Christ suffered a form of punishment that the authorities did not impose on Roman citizens. Ralph Martin, in his 1959 commentary (Tyndale Press), observed that Christ’s death by crucifixion ‘would have special meaning for the Christian readers who were resident in a Roman city where revulsion against this form of capital punishment would be very strong’. Martin quoted Cicero: ‘Far be the very name of a cross, not only from the body, but even from the thought, the eyes, the ears of Roman citizens.’
Yet Christ willingly embraced the ‘death of the cross’ in order to bring the forgiveness of sins to all who put their trust in him and thus reconcile them to God. Christ certainly served us as sinful men and women, but he served us by saving us, a work that only he could do as the divine Son of the one true God.

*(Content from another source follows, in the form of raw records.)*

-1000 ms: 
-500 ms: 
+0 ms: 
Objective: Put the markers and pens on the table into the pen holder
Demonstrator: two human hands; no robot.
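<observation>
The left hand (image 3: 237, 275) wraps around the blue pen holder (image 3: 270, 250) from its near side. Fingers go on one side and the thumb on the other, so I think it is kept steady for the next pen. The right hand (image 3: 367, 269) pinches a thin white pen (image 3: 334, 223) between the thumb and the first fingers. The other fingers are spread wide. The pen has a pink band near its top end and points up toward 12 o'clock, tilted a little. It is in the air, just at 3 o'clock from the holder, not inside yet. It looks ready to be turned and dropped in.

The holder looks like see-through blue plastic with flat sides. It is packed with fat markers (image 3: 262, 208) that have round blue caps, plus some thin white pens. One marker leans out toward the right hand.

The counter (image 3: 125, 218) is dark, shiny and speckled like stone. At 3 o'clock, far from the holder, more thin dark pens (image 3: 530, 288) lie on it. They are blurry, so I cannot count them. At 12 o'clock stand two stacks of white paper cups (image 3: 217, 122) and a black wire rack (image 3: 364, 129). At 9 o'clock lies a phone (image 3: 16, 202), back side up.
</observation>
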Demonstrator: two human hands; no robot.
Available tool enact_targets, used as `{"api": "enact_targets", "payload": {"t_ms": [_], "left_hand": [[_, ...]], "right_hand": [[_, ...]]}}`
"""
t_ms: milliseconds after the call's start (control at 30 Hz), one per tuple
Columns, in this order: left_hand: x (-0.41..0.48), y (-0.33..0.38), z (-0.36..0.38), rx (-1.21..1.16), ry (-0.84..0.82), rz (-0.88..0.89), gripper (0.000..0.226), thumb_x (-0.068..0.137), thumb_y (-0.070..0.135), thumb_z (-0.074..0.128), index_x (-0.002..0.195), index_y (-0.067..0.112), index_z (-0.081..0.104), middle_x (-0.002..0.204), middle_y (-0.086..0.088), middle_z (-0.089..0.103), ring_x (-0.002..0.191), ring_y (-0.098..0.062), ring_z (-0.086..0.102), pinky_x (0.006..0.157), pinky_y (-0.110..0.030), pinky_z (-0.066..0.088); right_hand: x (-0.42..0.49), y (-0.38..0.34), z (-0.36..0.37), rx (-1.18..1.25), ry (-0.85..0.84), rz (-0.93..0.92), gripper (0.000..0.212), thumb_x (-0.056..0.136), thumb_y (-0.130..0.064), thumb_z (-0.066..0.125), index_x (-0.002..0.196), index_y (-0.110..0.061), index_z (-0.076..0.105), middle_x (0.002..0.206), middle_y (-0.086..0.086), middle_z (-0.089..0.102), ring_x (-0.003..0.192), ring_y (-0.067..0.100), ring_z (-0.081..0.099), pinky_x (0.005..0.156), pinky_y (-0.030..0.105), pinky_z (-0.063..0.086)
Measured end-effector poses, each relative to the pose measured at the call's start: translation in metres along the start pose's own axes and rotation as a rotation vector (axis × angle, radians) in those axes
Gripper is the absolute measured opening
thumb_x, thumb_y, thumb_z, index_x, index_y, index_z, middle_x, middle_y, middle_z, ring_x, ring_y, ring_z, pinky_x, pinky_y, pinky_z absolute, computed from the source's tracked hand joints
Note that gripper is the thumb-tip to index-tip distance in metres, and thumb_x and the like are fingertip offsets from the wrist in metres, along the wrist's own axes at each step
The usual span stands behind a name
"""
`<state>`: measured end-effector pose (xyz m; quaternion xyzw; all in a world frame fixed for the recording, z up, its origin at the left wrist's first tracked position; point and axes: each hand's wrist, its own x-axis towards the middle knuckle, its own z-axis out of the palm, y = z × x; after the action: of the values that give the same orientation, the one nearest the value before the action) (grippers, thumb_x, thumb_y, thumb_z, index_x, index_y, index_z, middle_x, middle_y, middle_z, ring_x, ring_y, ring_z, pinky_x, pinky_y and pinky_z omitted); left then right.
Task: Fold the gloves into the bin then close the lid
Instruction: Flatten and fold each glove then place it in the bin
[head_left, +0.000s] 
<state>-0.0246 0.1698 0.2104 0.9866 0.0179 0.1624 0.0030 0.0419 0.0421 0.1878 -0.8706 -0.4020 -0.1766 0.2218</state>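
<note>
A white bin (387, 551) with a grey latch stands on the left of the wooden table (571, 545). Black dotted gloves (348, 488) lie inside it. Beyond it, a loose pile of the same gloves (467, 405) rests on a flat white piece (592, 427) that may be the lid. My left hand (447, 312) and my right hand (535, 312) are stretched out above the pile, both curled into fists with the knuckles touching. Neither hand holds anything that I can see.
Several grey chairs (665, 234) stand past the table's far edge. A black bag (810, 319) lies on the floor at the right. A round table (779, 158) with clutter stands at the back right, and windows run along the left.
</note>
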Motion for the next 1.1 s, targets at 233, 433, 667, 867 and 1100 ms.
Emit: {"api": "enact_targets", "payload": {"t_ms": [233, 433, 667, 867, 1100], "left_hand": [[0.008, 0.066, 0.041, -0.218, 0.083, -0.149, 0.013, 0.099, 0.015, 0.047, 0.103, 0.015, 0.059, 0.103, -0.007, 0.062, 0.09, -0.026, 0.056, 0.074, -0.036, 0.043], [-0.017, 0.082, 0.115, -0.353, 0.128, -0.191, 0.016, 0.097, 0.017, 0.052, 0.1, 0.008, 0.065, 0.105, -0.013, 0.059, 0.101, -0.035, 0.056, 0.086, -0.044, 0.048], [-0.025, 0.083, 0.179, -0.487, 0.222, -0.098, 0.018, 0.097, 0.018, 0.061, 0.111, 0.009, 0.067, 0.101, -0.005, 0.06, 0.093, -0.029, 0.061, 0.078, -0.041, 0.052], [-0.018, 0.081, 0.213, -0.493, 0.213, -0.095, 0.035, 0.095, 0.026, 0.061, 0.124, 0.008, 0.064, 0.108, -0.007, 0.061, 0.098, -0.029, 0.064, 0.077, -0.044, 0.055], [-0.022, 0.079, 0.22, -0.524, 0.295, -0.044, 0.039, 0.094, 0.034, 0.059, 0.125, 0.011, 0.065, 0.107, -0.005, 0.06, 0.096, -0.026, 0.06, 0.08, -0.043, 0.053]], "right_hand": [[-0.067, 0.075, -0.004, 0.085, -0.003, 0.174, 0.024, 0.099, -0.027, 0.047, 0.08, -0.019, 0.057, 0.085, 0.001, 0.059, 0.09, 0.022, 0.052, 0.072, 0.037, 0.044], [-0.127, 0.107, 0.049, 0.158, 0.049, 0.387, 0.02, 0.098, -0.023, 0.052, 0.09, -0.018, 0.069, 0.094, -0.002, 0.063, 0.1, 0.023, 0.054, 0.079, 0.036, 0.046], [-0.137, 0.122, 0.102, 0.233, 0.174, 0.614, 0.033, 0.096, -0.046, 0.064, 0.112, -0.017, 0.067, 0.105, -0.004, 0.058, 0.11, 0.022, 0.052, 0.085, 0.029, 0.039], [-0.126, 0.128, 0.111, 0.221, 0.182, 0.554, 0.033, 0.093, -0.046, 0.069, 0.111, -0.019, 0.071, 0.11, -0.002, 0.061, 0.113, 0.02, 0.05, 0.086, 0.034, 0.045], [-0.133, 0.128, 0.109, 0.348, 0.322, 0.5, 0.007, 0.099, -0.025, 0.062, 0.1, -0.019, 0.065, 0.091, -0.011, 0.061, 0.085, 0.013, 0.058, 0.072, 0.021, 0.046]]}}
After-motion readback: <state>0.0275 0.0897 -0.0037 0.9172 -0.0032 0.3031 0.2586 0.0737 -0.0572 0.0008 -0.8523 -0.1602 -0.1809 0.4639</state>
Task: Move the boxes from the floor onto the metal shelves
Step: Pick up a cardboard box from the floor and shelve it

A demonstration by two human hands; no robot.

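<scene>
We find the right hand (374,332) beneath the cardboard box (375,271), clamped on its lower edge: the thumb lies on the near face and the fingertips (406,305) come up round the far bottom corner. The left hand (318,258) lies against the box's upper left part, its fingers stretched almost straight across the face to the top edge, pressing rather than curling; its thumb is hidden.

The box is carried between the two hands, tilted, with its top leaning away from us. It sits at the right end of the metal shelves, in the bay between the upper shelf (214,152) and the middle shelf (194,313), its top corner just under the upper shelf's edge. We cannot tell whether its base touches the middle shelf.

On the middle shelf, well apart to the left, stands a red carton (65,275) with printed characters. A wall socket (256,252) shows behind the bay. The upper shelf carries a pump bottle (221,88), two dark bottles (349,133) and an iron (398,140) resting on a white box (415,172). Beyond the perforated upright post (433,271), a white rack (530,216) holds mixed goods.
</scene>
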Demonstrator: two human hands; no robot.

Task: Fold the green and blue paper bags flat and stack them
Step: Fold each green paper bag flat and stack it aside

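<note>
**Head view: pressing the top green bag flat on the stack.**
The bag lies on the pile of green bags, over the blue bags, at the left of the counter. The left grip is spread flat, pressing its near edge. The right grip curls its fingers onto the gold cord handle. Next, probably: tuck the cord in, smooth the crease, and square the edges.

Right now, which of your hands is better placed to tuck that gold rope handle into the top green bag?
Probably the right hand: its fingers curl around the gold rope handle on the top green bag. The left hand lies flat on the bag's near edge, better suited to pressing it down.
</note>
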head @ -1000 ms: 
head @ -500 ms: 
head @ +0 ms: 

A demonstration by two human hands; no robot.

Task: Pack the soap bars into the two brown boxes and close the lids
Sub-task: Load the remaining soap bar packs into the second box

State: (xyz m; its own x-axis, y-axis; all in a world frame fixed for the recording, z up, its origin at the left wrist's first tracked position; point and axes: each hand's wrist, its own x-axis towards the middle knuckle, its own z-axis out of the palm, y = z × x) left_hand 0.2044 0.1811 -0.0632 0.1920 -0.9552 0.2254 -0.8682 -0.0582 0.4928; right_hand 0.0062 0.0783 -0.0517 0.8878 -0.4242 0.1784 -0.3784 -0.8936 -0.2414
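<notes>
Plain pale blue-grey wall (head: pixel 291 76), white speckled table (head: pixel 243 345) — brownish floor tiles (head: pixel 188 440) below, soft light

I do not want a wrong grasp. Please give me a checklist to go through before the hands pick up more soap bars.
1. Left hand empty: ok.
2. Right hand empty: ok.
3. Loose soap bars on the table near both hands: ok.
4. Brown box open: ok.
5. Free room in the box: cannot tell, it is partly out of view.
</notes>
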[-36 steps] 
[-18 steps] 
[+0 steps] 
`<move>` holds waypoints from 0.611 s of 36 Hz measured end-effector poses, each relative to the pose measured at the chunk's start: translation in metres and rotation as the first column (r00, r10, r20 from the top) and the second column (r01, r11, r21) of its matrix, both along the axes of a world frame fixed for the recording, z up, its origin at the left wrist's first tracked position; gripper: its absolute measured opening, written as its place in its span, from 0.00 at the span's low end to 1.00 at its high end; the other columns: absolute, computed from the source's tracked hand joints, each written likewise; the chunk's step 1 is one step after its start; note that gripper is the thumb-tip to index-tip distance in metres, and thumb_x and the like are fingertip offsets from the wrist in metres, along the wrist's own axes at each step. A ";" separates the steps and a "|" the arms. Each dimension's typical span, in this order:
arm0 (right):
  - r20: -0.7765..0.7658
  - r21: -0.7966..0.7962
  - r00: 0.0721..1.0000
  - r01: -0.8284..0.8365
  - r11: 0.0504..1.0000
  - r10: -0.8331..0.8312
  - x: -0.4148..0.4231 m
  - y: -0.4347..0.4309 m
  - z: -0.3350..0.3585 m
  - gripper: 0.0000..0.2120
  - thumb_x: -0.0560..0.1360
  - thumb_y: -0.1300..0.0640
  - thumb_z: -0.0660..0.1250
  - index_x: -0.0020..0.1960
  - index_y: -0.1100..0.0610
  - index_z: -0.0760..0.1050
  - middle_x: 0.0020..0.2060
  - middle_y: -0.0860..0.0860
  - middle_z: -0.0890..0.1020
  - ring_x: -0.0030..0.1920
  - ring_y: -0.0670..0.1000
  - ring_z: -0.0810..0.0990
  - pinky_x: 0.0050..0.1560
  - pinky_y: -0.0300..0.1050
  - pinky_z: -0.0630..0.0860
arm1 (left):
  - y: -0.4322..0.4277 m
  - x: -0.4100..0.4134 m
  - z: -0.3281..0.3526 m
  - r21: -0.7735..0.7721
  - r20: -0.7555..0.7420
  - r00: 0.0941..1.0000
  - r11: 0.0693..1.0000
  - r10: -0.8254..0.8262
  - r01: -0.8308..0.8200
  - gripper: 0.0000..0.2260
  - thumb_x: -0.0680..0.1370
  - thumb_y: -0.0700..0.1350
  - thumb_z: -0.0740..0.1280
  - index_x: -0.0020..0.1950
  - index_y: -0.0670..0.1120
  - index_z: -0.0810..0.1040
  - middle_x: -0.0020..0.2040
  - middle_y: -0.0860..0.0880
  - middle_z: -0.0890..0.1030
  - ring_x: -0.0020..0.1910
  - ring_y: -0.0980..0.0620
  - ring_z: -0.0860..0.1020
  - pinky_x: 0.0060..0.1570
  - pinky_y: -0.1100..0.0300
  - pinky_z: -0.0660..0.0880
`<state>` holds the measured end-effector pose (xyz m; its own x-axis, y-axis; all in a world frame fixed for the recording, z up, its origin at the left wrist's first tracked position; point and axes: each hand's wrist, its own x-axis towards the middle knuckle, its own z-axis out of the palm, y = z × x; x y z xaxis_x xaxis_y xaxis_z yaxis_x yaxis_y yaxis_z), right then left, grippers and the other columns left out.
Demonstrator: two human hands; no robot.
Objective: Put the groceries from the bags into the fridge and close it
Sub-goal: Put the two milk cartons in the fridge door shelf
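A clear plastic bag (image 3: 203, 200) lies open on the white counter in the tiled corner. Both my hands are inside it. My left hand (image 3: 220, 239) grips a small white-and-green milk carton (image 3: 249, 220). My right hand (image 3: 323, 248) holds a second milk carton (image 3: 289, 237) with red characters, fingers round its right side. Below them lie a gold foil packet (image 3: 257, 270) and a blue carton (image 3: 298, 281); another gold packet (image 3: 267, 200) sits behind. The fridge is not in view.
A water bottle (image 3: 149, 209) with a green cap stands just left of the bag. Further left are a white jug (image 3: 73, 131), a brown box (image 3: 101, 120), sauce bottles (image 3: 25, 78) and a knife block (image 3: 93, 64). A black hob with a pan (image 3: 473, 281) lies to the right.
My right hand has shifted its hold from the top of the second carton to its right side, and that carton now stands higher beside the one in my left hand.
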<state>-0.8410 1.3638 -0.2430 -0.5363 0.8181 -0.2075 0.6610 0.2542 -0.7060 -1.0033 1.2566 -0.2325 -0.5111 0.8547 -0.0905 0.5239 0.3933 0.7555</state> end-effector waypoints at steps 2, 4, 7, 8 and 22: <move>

That Paul believed in the divinity of Jesus Christ is clear from his allusion to a declaration by the Lord God Almighty in the Old Testament prophecy of Isaiah: ‘Look unto me, and be ye saved, all the ends of the earth: for I am God, and there is none else. I have sworn by myself, the word is gone out of my mouth in righteousness, and shall not return, That unto me every knee shall bow, every tongue shall swear’ (Isaiah 45v22-23).
Now that God has exalted the crucified, risen and ascended Jesus Christ to the highest place in the universe, Paul affirmed that ‘at the name of Jesus every knee should bow, of things in heaven, and things in earth, and things under the earth’. Every tongue in the universe also ‘should confess that Jesus Christ is Lord, to the glory of God the Father’. It would be blasphemy to give such honour to Jesus Christ if he were not divine.
The Collect for today clearly resonates with Paul’s teaching about Christ’s divine humility: ‘Almighty and eternal God, who, of thy tender love towards mankind, hast sent thy Son our Saviour Jesus Christ, to take upon him our flesh, and to suffer death upon the cross, that all mankind should follow the example of his great humility: Mercifully grant, that we may both follow the example of his patience, and also be made partakers of his resurrection; through the same Jesus Christ our Lord.’